Retype each line below precisely and omit all images.

....

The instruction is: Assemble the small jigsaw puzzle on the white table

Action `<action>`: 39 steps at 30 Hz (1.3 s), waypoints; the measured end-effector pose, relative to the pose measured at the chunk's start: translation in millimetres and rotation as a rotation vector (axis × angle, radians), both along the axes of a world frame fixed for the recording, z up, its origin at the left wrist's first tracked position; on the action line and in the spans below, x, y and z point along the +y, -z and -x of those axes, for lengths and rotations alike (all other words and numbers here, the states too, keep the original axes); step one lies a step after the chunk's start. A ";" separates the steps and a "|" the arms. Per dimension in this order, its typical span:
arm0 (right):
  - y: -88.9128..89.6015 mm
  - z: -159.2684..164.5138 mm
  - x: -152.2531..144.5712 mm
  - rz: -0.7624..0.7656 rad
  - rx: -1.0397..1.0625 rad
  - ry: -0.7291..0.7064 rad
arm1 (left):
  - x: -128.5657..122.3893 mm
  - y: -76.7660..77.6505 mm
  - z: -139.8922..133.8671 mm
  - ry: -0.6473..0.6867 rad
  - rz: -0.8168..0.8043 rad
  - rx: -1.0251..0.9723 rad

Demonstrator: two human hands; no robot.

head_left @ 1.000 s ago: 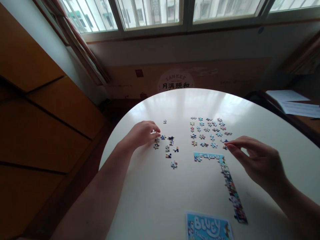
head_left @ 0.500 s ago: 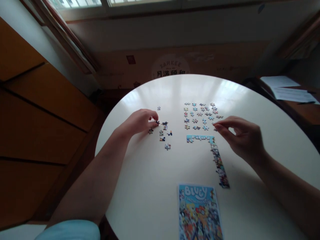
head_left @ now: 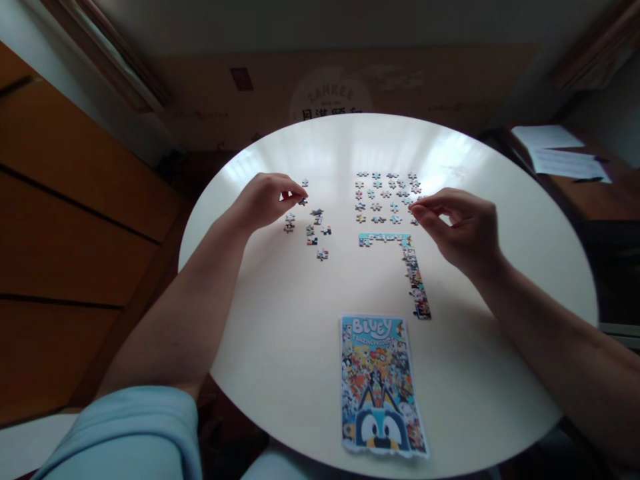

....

=== TASK RESULT ===
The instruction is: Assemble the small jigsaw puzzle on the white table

Action `<action>`: 39 steps at 30 Hz (1.3 s), waypoints; the measured end-effector pose, relative to the pose measured at the chunk's start: translation in millimetres and rotation as a rotation vector (axis × angle, radians), both along the axes of a world frame fixed for the recording, z up, its origin at the left wrist's first tracked position; on the action line and in the spans below, x, y and z point along the +y, -z and -x of those axes, for lengths and rotations alike (all other words and numbers here, the states too, keep the original axes); step one lies a step after the chunk's start. A ";" separates the steps and a "|" the arms. Per dimension in this order, its typical span:
arm0 (right):
  - y: -88.9128..89.6015 mm
  - z: -159.2684..164.5138 mm
  - x: -152.2531..144.5712 mm
  - rz: -0.7624..0.7656 rad
  - rx: -1.0397..1.0625 rad
  - ry: -0.7291..0.7064 rad
arm1 (left):
  - x: -128.5657..122.3893 mm
  - y: -76.7660..77.6505 mm
  - z: -139.8922..133.8671 mm
  - ry: -0.6473..0.6867 rad
  - rz: -0.8168..0.8043 rad
  - rx: -1.0251..0.9723 rad

Demonstrator: two human hands; no robot.

head_left @ 1.000 s ago: 
head_left @ 0.500 s ago: 
head_left @ now: 

No further response is needed.